What is expected:
Take the entries that follow and return exactly the lines from the one holding "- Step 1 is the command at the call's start" through the one holding "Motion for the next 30", both included. Nothing else is needed.

Study material:
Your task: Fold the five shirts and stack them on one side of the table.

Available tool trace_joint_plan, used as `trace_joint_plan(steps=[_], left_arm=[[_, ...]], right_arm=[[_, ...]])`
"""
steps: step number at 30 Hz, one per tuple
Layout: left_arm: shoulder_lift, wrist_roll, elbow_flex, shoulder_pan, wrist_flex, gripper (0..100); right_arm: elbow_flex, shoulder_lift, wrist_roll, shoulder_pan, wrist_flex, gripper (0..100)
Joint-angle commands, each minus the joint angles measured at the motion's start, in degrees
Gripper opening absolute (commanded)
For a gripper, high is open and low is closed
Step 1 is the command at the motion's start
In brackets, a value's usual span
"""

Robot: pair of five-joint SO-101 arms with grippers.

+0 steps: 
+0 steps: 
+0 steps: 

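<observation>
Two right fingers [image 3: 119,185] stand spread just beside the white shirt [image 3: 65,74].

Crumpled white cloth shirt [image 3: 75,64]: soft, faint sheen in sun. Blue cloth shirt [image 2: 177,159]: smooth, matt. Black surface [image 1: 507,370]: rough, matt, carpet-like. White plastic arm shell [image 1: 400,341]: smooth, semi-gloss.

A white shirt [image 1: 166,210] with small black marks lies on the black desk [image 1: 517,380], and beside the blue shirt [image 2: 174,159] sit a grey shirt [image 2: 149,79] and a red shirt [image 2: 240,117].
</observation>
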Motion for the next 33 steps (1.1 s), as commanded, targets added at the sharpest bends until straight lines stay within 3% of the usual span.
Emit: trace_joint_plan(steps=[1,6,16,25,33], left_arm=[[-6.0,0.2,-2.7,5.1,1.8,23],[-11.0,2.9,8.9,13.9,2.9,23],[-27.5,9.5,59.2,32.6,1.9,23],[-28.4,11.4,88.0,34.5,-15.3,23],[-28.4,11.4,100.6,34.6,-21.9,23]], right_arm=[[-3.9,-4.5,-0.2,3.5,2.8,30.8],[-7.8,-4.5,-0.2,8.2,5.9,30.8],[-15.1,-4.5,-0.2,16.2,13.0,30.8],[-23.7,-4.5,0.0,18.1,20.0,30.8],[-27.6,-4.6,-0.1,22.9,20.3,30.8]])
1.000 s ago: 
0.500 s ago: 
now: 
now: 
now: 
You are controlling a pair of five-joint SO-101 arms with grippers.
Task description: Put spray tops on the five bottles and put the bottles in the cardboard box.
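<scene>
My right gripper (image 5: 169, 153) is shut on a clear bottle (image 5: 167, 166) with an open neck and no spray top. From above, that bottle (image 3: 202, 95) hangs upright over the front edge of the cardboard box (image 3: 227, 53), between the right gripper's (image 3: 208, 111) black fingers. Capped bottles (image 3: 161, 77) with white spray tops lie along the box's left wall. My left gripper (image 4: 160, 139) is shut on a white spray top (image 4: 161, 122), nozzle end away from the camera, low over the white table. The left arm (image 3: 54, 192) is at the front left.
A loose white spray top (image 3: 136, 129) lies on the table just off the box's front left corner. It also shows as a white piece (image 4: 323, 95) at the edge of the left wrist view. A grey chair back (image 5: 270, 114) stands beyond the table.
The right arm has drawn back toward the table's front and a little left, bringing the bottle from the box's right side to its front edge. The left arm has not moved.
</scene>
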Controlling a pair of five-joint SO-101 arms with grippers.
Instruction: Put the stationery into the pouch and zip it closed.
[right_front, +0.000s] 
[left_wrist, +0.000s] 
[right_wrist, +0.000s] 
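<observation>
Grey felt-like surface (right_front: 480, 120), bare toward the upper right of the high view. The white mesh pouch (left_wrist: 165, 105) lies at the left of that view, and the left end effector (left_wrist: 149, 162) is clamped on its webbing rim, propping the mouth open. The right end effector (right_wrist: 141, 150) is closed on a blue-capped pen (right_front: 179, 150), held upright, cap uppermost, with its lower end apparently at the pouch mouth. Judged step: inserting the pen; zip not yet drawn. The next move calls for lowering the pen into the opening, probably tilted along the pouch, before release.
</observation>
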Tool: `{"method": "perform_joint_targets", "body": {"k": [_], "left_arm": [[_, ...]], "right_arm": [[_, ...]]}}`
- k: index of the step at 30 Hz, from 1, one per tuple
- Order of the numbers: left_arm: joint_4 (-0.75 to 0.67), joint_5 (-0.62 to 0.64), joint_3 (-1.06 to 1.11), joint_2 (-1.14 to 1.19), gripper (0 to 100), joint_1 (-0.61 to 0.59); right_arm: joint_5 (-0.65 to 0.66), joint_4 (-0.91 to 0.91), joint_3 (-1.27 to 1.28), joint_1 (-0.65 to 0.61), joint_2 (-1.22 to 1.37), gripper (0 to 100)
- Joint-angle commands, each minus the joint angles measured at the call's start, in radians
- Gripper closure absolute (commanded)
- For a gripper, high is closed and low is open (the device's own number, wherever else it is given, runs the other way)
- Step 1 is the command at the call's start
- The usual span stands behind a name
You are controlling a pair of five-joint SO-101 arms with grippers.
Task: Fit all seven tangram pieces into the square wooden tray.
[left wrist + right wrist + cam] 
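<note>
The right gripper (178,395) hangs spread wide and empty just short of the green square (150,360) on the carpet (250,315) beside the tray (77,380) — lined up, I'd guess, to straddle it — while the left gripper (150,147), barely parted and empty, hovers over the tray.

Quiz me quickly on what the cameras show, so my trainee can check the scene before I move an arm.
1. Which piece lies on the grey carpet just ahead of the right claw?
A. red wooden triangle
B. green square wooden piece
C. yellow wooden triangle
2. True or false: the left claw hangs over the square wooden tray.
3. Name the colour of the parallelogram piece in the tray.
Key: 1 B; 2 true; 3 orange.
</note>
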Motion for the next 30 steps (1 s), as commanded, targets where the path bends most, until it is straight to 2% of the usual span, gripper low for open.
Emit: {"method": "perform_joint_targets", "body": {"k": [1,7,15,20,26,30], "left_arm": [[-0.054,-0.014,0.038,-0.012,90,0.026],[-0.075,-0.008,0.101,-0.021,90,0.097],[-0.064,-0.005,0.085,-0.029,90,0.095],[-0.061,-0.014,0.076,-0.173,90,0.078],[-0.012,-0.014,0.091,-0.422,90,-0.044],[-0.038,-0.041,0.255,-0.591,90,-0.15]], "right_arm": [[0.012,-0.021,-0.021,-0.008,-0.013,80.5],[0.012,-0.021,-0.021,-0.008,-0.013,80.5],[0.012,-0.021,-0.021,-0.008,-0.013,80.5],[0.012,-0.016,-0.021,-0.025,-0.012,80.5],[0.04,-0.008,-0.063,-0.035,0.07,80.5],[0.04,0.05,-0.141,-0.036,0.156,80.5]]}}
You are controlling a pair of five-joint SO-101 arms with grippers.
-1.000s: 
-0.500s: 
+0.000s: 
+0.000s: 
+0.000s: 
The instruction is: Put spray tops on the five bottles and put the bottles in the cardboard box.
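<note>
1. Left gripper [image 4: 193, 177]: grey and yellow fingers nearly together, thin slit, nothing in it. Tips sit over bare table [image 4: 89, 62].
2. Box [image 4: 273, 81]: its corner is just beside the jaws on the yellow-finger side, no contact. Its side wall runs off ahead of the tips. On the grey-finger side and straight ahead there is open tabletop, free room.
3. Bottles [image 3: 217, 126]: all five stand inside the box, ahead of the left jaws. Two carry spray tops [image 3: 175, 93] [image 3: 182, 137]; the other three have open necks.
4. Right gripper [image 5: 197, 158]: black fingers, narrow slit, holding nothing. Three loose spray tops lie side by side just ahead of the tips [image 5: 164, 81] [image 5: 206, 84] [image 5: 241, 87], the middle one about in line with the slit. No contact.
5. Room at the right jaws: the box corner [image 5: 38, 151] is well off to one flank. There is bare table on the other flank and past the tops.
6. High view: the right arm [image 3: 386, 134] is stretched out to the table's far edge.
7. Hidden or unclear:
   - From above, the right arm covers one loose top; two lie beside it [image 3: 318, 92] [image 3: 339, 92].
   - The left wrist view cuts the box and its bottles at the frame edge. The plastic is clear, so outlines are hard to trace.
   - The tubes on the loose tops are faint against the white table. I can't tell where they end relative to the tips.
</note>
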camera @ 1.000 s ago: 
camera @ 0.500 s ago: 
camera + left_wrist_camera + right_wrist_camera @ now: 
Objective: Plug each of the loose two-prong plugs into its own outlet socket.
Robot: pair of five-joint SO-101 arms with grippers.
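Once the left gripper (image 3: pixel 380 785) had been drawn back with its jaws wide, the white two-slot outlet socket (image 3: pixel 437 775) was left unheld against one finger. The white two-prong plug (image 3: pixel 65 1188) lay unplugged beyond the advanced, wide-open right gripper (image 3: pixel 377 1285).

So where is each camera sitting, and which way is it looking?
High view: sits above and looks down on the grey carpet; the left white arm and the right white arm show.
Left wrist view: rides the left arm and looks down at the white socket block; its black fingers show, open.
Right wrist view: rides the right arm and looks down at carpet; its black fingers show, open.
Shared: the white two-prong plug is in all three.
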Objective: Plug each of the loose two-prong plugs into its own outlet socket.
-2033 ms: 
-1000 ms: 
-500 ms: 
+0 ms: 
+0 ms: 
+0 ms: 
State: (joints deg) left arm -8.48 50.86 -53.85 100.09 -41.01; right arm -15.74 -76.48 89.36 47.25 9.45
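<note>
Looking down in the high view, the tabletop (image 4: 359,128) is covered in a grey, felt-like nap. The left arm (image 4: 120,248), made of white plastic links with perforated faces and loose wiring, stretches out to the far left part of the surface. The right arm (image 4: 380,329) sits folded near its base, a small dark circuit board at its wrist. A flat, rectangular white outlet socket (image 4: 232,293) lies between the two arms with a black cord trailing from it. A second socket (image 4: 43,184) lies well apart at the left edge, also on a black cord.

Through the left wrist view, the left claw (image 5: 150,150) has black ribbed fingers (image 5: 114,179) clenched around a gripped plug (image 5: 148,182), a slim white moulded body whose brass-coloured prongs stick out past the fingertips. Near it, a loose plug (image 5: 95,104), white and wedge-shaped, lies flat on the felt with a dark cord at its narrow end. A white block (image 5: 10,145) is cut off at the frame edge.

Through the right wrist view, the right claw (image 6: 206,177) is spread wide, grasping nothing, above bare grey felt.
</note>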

Solution for this exercise:
- Step 1 is the command at the call's start
- The usual span stands behind a name
You are controlling a pair of five-joint SO-101 arms with grippers.
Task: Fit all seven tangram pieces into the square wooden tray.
[left wrist + right wrist + cam] 
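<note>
The right gripper (178,395) hangs spread wide and empty just short of the green square (150,360) on the carpet (250,315) beside the tray (77,380) — lined up, I'd guess, to straddle it — while the left gripper (150,147), barely parted and empty, hovers over the tray.

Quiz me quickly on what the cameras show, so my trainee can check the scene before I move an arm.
1. Which piece lies on the grey carpet just ahead of the right claw?
A. red wooden triangle
B. green square wooden piece
C. yellow wooden triangle
2. True or false: the left claw hangs over the square wooden tray.
3. Name the colour of the parallelogram piece in the tray.
Key: 1 B; 2 true; 3 orange.
</note>
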Motion for the next 30 steps (1 s), as commanded, targets where the path bends most, until it is straight to 2% of the usual span, gripper low for open.

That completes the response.